Le « bêta » de mémorisation remis au goût du jour
Autre élément à prendre en compte : tous les médias n’ont pas le même impact sur la mémorisation. Dans les années quatre-vingt, Armand Morgensztern présentait le « bêta » de mémorisation qui porte son nom. En 2018, le département Business Intelligence de Dentsu Aegis Network le mettait à jour : celui-ci fixe à 18,4 % le bêta pour la télévision. Ce taux traduit le pourcentage d’individus qui, en moyenne, après avoir été exposé une seule fois au message à la télévision, a mémorisé le message de la marque. Pour la vidéo en ligne, ce bêta actualisé est de 5,7 % (contre 4,3 % en 2008), mais il peut monter jusqu’à 18 %, pour certaines campagnes optimisant le taux de visibilité et les qualités créatives du message. Les marques qui veulent maximiser leur taux de mémorisation doivent miser sur la qualité de la création et de la diffusion.
L’agence My Média travaille aussi sur un nouvel indicateur évaluant l’Attention -Alpha- et réactualisera simultanément les bêtas de mémorisation avec une méthodologie inédite. Harris Interactive a ainsi interrogé 4 000 Français sur leur niveau d’attention face à la publicité (alpha) sur différents segments médias (TV historique, TNT, TV payante, replay, radios généralistes, musicales, presse quotidienne nationale et régionale, presse magazine, presse gratuite, affichage, cinéma, digital bannières, vidéo pré roll et In stream). Puis, My Media a modélisé, à partir de ses données et algorithmes LeadsMonitor, le facteur alpha par chaînes TV et par tranche horaire. Résultats : « En télévision, l’attention et la mémorisation sont plus contrastées que ce que nous évaluions jusqu’ici avec le bêta de mémorisation historique, explique François Lienart. En radio, c’est plus surprenant : on observe des valeurs bien plus importantes qu’à l’époque des calculs d’Armand Morgensztern. Le seul média qui décroche est le cinéma. » Le smartphone et/ou les habitudes d’entrées en salle auraient-ils eu un impact significatif sur la mémorisation des publicités ? Et le digital ? « Le bêta du digital est plus proche du score attribué à la radio historiquement, mais la diffusion via les réseaux sociaux améliore légèrement la mémorisation. »

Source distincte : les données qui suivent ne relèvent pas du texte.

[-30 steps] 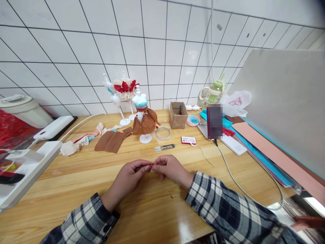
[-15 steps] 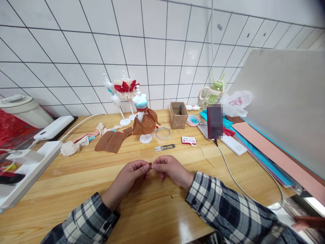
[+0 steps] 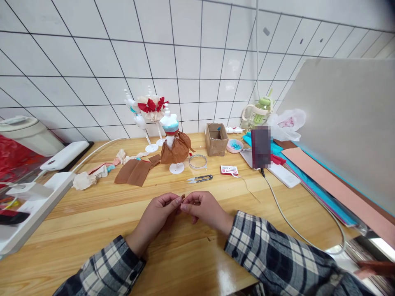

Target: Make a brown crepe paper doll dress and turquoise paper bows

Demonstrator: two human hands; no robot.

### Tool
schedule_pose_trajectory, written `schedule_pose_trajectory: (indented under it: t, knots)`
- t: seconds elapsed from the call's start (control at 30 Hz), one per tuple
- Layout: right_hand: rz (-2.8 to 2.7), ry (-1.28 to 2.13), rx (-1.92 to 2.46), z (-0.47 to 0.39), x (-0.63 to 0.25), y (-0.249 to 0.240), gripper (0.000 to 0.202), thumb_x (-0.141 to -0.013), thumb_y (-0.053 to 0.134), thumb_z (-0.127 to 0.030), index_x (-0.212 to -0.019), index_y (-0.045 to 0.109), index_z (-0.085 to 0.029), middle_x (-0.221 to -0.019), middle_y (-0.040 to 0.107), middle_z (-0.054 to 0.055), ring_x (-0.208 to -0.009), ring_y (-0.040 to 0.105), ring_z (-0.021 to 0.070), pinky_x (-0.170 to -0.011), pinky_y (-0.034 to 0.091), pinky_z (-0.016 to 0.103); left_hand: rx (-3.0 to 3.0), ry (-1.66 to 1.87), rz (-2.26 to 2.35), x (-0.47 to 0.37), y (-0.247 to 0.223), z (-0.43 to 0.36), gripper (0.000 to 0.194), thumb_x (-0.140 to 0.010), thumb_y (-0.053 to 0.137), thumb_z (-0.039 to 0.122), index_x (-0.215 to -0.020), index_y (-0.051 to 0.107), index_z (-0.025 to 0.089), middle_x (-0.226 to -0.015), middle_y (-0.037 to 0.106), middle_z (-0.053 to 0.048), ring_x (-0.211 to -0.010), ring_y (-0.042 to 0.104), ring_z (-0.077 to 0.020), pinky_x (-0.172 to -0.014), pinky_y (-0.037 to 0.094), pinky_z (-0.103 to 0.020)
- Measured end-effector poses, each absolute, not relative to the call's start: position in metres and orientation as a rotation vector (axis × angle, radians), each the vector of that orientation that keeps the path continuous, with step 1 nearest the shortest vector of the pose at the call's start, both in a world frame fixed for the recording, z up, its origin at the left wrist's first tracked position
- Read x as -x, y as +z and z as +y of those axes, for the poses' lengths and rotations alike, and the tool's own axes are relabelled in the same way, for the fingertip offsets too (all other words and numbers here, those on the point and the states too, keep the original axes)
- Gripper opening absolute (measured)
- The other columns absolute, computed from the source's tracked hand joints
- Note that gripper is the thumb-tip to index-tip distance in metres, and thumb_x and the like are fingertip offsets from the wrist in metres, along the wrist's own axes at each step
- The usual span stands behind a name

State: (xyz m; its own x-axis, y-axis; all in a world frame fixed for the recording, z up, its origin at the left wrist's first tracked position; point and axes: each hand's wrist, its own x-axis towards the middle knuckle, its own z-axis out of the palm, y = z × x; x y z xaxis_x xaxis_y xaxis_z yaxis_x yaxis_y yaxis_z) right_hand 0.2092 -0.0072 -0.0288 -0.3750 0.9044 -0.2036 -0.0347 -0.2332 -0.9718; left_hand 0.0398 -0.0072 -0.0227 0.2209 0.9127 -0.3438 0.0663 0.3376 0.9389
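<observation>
Between my fingertips is a small scrap of brown crepe paper, partly hidden by the fingers. My left hand pinches it from the left, thumb against forefinger. From the other side my right hand pinches at the same piece, its thumb tip touching the left fingers. Just beyond the hands lie thread snips. Behind them stands a small white dress form with a blue band and a gathered brown paper skirt. A folded brown crepe sheet lies to its left.
Two more dress forms stand by the tiled wall. A wire ring, cardboard box, pink dish and small red-white packet are across the middle. A phone with a cable stands right; a power strip is left.
My right fingers have shifted slightly left and down, closer against the left fingertips. The brown scrap now sticks up above the pinch. The view has moved very slightly.
</observation>
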Motion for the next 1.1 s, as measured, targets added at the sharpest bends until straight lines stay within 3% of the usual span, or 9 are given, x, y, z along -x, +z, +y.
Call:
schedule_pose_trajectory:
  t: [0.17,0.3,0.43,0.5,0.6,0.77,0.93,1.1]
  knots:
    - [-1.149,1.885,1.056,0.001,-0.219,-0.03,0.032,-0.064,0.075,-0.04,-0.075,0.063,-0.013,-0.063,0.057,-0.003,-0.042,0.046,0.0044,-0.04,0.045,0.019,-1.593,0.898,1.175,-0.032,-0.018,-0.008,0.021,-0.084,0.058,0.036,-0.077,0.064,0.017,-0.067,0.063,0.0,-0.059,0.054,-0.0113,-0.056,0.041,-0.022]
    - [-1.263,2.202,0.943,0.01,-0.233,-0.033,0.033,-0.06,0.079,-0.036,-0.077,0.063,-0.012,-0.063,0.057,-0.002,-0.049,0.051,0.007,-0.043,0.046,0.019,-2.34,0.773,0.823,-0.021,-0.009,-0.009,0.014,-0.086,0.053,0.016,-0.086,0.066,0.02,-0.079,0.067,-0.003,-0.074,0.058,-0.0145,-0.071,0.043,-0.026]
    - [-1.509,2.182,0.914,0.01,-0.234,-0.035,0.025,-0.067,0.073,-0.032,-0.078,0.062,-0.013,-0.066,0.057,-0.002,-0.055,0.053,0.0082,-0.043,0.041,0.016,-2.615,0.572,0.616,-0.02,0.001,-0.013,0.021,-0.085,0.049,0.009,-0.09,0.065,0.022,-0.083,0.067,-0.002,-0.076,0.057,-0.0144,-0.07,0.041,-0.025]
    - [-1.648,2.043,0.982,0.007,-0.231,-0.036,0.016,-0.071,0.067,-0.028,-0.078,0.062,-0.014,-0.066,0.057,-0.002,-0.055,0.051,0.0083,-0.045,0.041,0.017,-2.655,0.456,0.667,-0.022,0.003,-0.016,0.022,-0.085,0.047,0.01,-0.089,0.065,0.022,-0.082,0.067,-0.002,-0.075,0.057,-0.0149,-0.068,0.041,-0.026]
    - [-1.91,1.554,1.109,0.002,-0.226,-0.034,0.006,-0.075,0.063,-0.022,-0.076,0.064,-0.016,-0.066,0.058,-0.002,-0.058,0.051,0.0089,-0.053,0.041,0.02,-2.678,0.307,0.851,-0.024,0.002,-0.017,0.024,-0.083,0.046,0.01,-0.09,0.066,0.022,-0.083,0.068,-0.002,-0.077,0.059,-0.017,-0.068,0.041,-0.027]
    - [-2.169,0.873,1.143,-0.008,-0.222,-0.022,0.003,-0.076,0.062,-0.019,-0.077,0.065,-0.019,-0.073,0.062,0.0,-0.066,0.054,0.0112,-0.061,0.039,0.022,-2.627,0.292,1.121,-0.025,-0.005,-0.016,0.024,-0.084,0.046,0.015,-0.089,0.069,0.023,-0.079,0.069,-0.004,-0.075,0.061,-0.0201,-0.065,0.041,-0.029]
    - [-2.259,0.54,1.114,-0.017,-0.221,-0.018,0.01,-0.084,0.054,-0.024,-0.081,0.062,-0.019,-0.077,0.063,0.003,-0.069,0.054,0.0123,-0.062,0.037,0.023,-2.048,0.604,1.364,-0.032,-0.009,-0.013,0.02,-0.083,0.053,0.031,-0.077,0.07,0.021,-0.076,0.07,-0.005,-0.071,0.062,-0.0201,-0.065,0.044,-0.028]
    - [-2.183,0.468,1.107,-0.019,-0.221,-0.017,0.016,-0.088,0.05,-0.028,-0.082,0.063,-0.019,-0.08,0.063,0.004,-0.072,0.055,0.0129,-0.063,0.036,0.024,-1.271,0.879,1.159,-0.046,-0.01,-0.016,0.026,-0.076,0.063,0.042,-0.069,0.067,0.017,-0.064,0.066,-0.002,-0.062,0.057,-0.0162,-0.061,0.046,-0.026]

L’orchestration média, clé de la mémorisation
Pour certaines cibles, comme celles des « petits consommateurs TV », la stratégie média doit aussi associer les canaux pour renforcer la mémorisation : affichage, vidéo en ligne ou campagnes sur mobile sont alors mobilisés en compléments. « Les petits exposés TV vont avoir des niveaux de répétition plus faibles que la moyenne : il faut donc imaginer pour eux des spots qui ont un impact publicitaire plus fort, qui peuvent être mémorisés avec moins de répétitions », précise Franck Farrugia. Bonne nouvelle : les solutions de reciblage à travers différents médias se développent et facilitent la tâche des annonceurs et de leurs agences.

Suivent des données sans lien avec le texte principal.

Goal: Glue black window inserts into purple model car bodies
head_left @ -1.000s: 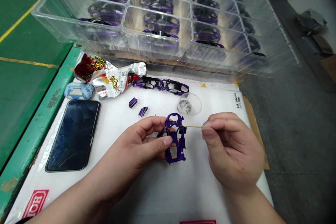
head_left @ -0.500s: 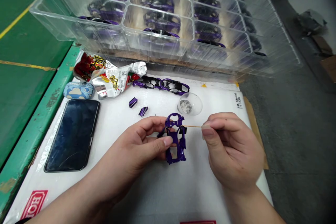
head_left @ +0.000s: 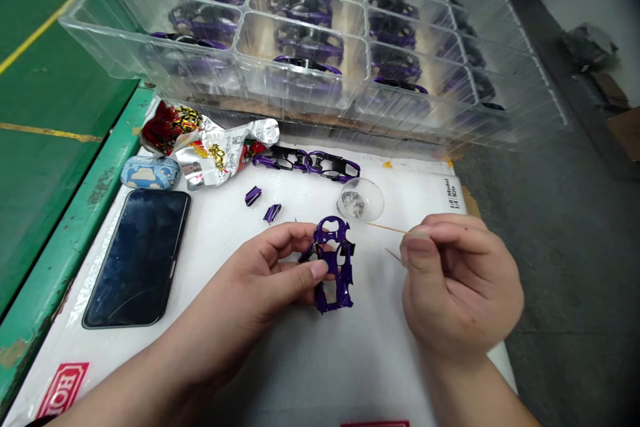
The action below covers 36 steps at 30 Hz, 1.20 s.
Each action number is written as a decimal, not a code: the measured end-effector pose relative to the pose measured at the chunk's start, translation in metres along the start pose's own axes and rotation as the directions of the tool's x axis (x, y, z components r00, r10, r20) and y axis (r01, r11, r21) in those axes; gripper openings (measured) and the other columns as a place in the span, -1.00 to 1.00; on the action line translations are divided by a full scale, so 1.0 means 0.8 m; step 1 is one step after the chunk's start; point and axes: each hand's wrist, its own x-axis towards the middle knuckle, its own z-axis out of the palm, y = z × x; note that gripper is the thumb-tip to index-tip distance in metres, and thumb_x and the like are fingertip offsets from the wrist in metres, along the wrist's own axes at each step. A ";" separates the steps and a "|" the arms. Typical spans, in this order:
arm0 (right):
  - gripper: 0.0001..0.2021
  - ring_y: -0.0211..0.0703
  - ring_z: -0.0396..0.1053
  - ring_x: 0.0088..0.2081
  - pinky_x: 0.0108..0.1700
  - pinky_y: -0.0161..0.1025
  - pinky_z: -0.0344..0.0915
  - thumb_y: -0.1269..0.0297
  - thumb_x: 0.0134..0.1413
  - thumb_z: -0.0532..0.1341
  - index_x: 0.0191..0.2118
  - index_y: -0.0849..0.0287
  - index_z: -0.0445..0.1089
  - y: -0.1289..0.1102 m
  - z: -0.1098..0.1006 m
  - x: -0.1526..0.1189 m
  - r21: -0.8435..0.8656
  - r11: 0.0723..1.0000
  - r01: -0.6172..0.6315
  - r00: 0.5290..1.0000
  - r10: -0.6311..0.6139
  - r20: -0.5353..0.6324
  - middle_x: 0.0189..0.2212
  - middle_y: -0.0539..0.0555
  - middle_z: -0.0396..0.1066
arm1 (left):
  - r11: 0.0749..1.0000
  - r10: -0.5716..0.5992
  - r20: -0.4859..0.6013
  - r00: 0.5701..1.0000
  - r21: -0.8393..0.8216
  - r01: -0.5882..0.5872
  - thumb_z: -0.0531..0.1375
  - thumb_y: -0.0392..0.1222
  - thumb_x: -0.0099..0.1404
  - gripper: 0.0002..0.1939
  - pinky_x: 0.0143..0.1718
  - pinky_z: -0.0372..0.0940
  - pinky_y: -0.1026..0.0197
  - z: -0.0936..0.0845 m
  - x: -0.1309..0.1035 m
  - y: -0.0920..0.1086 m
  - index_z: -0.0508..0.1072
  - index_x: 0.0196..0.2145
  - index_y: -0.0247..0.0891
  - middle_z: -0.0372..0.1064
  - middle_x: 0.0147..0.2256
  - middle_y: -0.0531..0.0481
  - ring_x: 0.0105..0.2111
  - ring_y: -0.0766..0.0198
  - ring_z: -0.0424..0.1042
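Observation:
Between the thumb and fingers of my left hand (head_left: 280, 267) is a purple plastic model car body frame (head_left: 346, 290), held upright above the white work surface. My right hand (head_left: 460, 280) pinches a thin wooden stick (head_left: 387, 227), whose tip points left and stands apart from the frame. A second thin sliver (head_left: 393, 254) shows below the stick by the fingertips; whether it is also held or is a shadow I cannot tell. Just beyond the stick sits a small clear cup (head_left: 367, 199) with a whitish, clear substance in it. Two small purple parts (head_left: 253, 196) lie behind my left hand.
A clear compartment tray (head_left: 300, 90) with several purple and black frames stands at the back. Before it lie two more frames (head_left: 333, 165) and a crumpled snack wrapper (head_left: 215, 153). A blue case (head_left: 150, 173) and a phone (head_left: 137, 257) rest at the left, beside the green edge.
My right hand has moved right with the stick, so its tip has left the purple frame. My left hand and the frame stay nearly still.

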 end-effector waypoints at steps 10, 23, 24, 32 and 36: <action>-0.95 -0.13 0.52 -0.22 -0.23 -0.20 0.50 0.30 0.49 0.43 -0.12 0.10 0.63 0.007 0.013 0.008 -0.331 0.940 -0.083 0.991 0.112 0.071 -0.19 0.05 0.55 | 1.000 -0.002 -0.002 1.000 0.002 0.002 0.57 -0.16 0.34 -0.56 -0.06 0.54 0.14 0.000 -0.001 0.002 0.67 0.14 -0.21 0.68 0.06 -0.15 -0.11 0.13 0.64; -0.92 -0.09 0.53 -0.21 -0.21 -0.18 0.49 0.26 0.50 0.41 -0.12 0.09 0.64 0.008 0.012 0.009 -0.361 0.922 -0.140 0.973 0.196 0.125 -0.18 0.05 0.58 | 1.000 0.007 0.003 1.000 0.019 -0.007 0.56 -0.15 0.35 -0.59 -0.10 0.51 0.16 -0.001 0.000 0.000 0.68 0.12 -0.18 0.69 0.01 -0.09 -0.15 0.17 0.62; -0.92 -0.09 0.53 -0.21 -0.21 -0.18 0.49 0.26 0.50 0.41 -0.12 0.09 0.63 0.007 0.012 0.009 -0.352 0.926 -0.138 0.975 0.190 0.115 -0.18 0.05 0.57 | 1.000 0.006 0.004 1.000 0.015 -0.006 0.56 -0.15 0.35 -0.59 -0.10 0.51 0.16 -0.001 0.000 0.001 0.68 0.11 -0.19 0.69 0.01 -0.09 -0.15 0.17 0.62; -0.95 -0.11 0.52 -0.18 -0.17 -0.16 0.42 0.30 0.47 0.45 -0.11 0.12 0.61 0.007 0.009 0.008 -0.217 0.972 -0.095 0.995 0.095 -0.011 -0.18 0.04 0.55 | 1.000 0.023 0.016 1.000 -0.002 -0.022 0.59 -0.04 0.37 -0.53 -0.08 0.50 0.15 -0.001 -0.001 -0.002 0.66 0.15 -0.19 0.69 0.01 -0.12 -0.11 0.14 0.64; -0.94 -0.10 0.52 -0.17 -0.15 -0.14 0.42 0.31 0.46 0.46 -0.12 0.12 0.61 0.008 0.009 0.006 -0.181 0.979 -0.096 0.995 0.096 -0.009 -0.18 0.05 0.55 | 1.000 0.032 0.020 0.999 -0.002 -0.032 0.58 -0.06 0.39 -0.56 -0.10 0.48 0.17 -0.001 -0.001 -0.002 0.67 0.15 -0.18 0.69 0.01 -0.11 -0.12 0.17 0.63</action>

Les annonceurs ont aussi de nouveaux moyens de mesurer l’impact de leurs campagnes, y compris en télévision : en plus des pré-tests ou des tests de perception traditionnels, qui restent coûteux et ralentissent les processus de création, il est aujourd’hui possible d’analyser l’effet d’une campagne en quasi-temps réel, en mesurant les volumes de recherche en ligne ou le trafic sur le site de l’annonceur. Cette « hybridation » croissante entre télévision et digital ouvre de nouvelles possibilités pour maximiser la mémorisation, en attendant l’avènement de la télévision adressée, qui devrait permettre des ciblages plus fins des spots et des créations, en fonction des cibles.